What the task requires: Transcribe only the lines of the listing below from the one holding "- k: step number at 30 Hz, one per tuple" through the one holding "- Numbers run", inclusive, without any change.

Provided material: Begin

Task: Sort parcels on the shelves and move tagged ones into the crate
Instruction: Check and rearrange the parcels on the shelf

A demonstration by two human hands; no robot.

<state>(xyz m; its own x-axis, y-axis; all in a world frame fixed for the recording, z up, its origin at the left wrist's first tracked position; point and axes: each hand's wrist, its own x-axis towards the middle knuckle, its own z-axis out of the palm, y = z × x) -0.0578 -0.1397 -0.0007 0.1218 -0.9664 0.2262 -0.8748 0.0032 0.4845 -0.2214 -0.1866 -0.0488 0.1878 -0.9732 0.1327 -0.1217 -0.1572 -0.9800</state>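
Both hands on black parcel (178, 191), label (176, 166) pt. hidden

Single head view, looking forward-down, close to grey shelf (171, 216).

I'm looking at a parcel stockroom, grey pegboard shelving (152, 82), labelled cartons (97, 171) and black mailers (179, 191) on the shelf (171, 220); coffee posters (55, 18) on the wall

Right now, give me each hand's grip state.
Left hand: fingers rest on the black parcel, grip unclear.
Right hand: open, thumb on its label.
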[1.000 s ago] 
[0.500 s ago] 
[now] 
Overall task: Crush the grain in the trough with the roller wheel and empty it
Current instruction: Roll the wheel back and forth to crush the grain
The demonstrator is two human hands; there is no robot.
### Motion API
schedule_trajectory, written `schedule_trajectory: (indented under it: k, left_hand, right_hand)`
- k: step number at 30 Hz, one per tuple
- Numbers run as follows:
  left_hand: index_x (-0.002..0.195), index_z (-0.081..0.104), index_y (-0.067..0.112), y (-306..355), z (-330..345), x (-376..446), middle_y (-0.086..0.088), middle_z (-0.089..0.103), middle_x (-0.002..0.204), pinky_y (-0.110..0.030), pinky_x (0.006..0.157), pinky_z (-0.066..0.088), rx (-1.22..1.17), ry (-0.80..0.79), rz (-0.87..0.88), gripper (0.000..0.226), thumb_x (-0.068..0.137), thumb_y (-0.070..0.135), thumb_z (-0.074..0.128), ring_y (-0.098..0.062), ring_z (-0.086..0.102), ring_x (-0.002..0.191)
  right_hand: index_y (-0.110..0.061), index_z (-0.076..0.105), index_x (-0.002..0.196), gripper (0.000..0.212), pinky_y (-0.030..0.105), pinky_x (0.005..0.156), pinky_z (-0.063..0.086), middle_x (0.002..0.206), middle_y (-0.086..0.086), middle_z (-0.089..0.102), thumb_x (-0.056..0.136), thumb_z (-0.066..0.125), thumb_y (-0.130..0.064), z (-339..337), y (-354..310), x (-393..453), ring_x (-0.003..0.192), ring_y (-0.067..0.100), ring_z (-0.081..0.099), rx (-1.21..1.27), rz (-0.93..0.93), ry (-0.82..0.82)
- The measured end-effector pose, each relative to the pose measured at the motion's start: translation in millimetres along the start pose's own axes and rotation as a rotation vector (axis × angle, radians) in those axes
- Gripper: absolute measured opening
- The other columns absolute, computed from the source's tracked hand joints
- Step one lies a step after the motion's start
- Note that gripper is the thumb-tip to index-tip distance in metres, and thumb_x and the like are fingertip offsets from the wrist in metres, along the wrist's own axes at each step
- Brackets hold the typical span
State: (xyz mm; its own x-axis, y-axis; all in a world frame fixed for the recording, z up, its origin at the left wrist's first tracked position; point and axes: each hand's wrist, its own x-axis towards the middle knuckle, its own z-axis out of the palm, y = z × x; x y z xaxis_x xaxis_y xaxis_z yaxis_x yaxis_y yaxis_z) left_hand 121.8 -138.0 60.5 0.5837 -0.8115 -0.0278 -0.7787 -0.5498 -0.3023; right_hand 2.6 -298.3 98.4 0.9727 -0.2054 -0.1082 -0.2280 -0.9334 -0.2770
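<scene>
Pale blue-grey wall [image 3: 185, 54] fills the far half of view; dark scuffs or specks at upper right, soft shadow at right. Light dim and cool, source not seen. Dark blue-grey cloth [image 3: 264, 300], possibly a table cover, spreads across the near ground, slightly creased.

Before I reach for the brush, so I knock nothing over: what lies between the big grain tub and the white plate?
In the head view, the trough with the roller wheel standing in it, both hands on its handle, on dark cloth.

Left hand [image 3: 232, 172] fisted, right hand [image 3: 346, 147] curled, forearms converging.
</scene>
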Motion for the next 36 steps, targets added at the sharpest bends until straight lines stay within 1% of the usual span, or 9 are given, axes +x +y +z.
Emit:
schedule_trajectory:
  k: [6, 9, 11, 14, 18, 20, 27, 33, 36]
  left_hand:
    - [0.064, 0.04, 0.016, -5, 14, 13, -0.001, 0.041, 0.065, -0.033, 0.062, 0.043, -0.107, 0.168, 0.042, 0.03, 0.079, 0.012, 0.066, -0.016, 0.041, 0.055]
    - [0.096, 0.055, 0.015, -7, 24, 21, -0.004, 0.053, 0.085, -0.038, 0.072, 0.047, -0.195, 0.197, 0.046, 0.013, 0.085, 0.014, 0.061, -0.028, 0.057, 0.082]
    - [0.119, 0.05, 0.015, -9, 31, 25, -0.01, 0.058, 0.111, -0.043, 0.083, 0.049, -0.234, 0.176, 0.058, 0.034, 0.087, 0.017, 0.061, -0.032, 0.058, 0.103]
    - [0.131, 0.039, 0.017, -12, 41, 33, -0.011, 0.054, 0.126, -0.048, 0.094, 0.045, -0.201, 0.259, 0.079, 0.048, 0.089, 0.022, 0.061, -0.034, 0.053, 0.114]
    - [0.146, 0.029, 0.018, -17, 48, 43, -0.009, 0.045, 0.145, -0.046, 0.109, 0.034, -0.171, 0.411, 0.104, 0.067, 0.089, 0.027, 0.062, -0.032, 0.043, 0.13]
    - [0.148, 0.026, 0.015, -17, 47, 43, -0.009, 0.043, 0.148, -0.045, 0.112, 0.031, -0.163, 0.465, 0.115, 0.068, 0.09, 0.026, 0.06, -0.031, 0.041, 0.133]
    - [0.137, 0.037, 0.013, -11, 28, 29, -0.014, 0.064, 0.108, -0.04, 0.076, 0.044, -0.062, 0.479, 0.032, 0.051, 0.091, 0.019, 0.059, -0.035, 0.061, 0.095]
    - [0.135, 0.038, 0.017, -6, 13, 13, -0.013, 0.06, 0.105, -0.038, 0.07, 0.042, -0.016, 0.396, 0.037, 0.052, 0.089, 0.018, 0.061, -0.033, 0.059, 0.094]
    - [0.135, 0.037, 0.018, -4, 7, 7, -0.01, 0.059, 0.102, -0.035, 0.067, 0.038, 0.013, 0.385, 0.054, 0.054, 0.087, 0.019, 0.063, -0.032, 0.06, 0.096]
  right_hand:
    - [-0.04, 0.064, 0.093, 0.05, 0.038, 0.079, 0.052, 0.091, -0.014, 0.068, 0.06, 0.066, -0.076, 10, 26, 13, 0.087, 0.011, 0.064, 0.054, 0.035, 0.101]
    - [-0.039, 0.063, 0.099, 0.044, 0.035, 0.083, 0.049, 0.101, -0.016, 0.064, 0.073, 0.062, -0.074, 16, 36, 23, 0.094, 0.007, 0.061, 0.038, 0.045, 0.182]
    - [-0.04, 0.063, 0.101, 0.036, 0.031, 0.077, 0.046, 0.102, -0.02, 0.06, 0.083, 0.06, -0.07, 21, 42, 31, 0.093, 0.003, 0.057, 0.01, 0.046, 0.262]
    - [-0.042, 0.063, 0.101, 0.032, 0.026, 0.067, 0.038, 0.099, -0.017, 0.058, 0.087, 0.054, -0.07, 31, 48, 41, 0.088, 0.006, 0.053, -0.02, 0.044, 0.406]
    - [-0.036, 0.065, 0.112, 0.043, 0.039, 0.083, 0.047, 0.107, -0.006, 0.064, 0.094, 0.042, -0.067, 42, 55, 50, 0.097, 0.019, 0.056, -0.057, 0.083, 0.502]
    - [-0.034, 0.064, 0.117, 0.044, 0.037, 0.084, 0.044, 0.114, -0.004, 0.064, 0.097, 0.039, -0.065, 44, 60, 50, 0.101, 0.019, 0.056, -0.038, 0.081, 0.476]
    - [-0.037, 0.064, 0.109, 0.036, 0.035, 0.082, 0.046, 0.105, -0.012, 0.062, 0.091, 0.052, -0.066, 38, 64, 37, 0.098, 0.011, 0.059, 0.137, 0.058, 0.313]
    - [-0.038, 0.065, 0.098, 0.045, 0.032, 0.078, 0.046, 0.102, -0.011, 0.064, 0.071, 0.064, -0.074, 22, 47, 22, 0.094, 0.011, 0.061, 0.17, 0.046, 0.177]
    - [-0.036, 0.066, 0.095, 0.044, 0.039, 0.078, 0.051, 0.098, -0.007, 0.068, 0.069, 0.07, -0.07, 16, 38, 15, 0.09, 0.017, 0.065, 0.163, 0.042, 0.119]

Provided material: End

Answer section:
- k: step number at 30 Hz, one per tuple
- Numbers run as follows:

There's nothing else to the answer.